Prompt: From the entries below, please output exactly the lines starting at the one containing "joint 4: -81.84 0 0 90" and ending at the one containing "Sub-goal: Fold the", both included.

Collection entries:
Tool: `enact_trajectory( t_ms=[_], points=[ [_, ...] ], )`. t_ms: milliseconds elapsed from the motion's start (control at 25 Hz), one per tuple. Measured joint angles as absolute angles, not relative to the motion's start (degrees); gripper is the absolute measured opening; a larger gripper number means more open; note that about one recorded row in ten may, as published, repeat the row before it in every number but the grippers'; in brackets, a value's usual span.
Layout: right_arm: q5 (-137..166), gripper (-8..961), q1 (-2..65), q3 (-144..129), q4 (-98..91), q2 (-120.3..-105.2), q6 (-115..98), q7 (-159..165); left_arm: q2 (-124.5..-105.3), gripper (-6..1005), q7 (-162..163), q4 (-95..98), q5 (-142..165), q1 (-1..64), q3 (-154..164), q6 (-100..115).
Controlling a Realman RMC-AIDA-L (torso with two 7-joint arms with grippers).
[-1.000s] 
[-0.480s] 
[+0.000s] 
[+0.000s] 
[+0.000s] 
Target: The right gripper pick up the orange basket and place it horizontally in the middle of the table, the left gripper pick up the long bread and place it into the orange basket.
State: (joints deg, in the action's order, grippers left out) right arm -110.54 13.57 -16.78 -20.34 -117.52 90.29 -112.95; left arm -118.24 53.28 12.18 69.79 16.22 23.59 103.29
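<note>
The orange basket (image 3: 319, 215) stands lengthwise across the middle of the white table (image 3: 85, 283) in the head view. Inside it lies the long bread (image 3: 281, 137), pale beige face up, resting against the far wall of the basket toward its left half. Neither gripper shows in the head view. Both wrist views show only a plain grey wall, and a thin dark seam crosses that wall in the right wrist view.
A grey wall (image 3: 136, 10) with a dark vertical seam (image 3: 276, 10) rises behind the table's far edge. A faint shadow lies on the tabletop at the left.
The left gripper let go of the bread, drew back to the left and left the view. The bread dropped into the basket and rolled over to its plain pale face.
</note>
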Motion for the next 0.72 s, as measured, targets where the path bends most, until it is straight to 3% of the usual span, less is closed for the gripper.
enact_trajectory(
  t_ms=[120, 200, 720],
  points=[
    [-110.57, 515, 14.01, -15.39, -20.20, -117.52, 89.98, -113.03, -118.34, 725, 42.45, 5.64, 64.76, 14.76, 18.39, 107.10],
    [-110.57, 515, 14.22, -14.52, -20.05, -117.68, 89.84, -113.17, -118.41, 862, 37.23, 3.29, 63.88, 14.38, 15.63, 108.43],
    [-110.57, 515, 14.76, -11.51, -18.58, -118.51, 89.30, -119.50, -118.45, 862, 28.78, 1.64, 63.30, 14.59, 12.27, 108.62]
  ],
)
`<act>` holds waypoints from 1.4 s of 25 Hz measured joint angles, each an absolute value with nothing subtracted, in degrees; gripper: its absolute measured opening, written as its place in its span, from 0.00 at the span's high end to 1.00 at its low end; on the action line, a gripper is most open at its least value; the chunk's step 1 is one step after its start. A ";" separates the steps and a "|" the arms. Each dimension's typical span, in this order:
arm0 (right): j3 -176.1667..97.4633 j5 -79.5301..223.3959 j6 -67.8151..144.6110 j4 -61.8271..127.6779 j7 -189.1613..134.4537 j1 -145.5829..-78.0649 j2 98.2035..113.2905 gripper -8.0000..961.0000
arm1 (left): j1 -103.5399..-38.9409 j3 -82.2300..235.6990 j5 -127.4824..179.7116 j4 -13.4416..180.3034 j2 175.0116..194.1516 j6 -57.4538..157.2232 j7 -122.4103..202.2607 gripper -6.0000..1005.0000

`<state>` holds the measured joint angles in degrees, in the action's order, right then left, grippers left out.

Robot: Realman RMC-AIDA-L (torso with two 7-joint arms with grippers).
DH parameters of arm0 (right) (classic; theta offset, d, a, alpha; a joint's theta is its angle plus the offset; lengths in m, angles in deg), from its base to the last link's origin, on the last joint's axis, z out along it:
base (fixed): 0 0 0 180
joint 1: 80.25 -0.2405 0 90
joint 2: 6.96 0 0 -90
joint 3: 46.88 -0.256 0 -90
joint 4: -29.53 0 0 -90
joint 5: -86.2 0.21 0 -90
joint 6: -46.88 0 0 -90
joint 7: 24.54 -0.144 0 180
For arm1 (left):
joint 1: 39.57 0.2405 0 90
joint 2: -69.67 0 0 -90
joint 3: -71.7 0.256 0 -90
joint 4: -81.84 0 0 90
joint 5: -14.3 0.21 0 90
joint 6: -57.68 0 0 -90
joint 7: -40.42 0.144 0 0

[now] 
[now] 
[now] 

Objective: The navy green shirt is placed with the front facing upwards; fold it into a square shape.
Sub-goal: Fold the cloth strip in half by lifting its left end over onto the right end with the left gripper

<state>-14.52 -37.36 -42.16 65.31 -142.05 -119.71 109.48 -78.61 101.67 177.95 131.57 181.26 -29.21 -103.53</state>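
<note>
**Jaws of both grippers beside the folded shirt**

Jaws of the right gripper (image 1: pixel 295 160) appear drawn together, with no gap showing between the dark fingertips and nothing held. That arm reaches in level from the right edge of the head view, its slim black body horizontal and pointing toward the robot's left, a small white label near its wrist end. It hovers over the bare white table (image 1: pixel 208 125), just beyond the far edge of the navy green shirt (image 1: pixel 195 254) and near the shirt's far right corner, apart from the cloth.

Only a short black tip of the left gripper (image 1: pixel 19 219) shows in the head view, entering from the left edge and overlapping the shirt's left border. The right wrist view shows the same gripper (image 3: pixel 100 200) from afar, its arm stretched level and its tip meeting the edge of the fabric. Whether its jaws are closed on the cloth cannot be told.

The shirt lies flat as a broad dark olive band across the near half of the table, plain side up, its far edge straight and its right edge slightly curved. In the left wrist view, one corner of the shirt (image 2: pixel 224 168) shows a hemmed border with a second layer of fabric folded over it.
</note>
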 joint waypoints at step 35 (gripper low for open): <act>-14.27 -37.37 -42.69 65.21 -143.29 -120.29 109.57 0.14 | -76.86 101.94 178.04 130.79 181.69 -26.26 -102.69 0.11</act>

Solution for this task:
joint 4: -81.84 0 0 90
joint 5: -14.3 0.21 0 90
joint 6: -57.68 0 0 -90
joint 7: -40.42 0.144 0 0

[now] 
[now] 
[now] 

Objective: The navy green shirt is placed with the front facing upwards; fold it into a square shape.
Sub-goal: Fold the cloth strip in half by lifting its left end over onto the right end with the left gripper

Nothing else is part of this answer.